Mais la plupart des observateurs pensent que s'il est nommé, Hagel, qui dirige aussi l'influent groupe de réflexion Atlantic Council, sera confirmé par une solide - voire écrasante - majorité de sénateurs. Cela rend la position du lobby encore plus délicate.

Durant ses deux mandats en tant que sénateur, Hagel, un conservateur constant sur les questions sociales et intérieures, a été personnellement populaire parmi ses collègues des deux camps.

« Les Américains en ont ras le bol des tactiques diffamatoires qu'ont utilisé les principaux opposants de Hagel, et en se déchaînant contre lui, il s'avèrerait que l'AIPAC s'intéresse plus à Israël qu'aux intérêts des Etats-Unis », a dit Walt à IPS [Inter Press Service]. « De plus, pourquoi dépenser du capital politique contre un ancien sénateur que ses collègues au Capitole confirmeront de toute façon ? »
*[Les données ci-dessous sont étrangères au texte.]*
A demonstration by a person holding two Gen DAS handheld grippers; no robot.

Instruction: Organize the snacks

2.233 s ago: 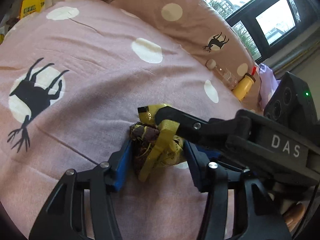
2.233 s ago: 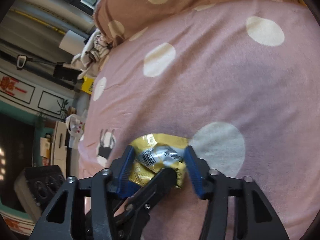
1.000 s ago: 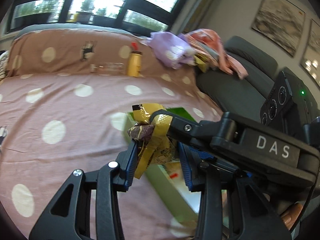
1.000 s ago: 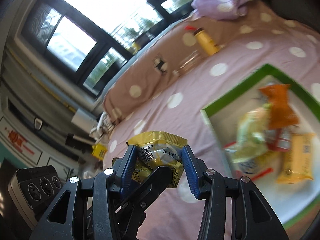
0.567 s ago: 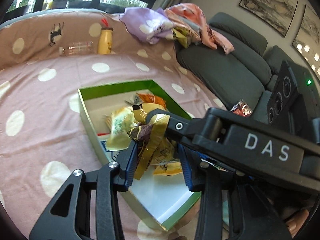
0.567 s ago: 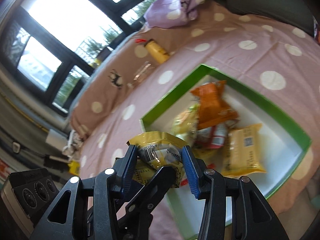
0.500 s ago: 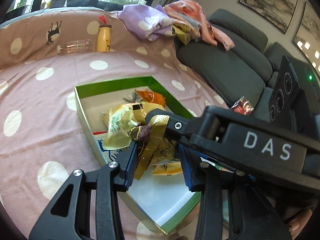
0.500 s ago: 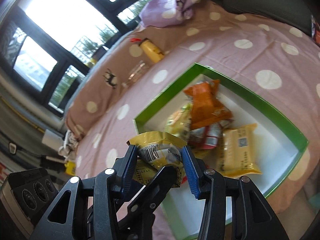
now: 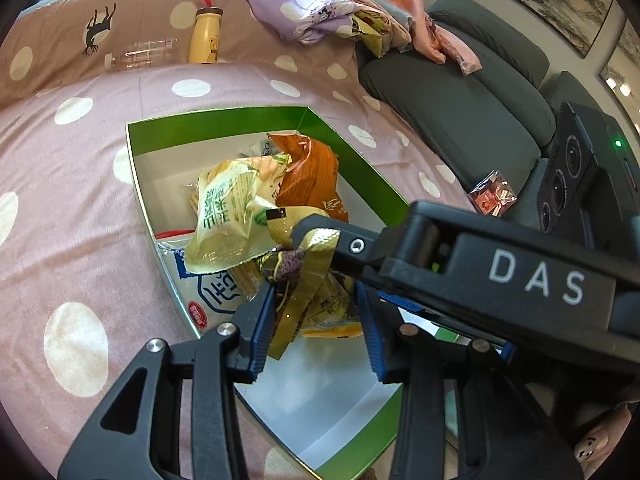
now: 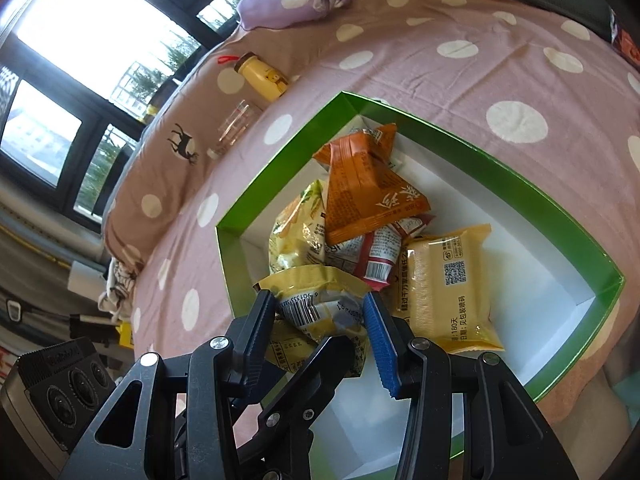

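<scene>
On the pink polka-dot bedspread (image 9: 80,208) at the left lie two containers against the raised edge, one clear bottle (image 9: 140,53) on its side and one yellow bottle (image 9: 205,34) standing upright just beside it. Next to the right sits one green box (image 9: 224,121) with a white floor, holding a heap of snacks: one pale yellow-green packet (image 9: 228,216), one orange packet (image 9: 310,176), one red-and-white packet (image 10: 380,250) and one flat yellow packet (image 10: 448,288) can be counted, with others partly buried beneath. Above the near part of that box both claws grip one crumpled yellow snack bag (image 10: 320,300) between them. The left claw (image 9: 316,316) is clamped on the bag's purple-and-gold end, its two blue pads pressing each side, and the right claw (image 10: 320,320) is clamped on the end bearing the barcode, likewise with two blue pads against it. Further right stands one grey sofa (image 9: 460,112), with one small red packet (image 9: 493,198) on its seat and a pile of clothes (image 9: 360,12) at its far end.
</scene>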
L'AIPAC et les groupes de la même opinion seront sans aucun doute influencés par les avis du Premier ministre israélien Benjamin Netanyahou, dont la coalition d'extrême-droite est favorite pour remporter les élections à la fin du mois.

Les principales organisations juives américaines et l'AIPAC ont historiquement donné beaucoup de poids aux préférences politiques des dirigeants élus d'Israël, même si en privé elles les ont exhortés à suivre un cap différent.

Mais pour Netanyahou, qui a été sévèrement critiqué par de hauts responsables à la retraite de l'establishment de la sécurité nationale d'Israël pour avoir mis en danger les liens stratégiques de l'Etat juif avec les Etats-Unis en défiant à plusieurs reprises Obama, les enjeux sont également élevés.

S'il est vu comme soutenant tout effort pour faire échec à la nomination anticipée de Hagel, ses liens avec la maison Blanche - déjà fragiles après son soutien à peine voilé pour Mitt Romney dans la campagne présidentielle de novembre - ne pourront que se détériorer.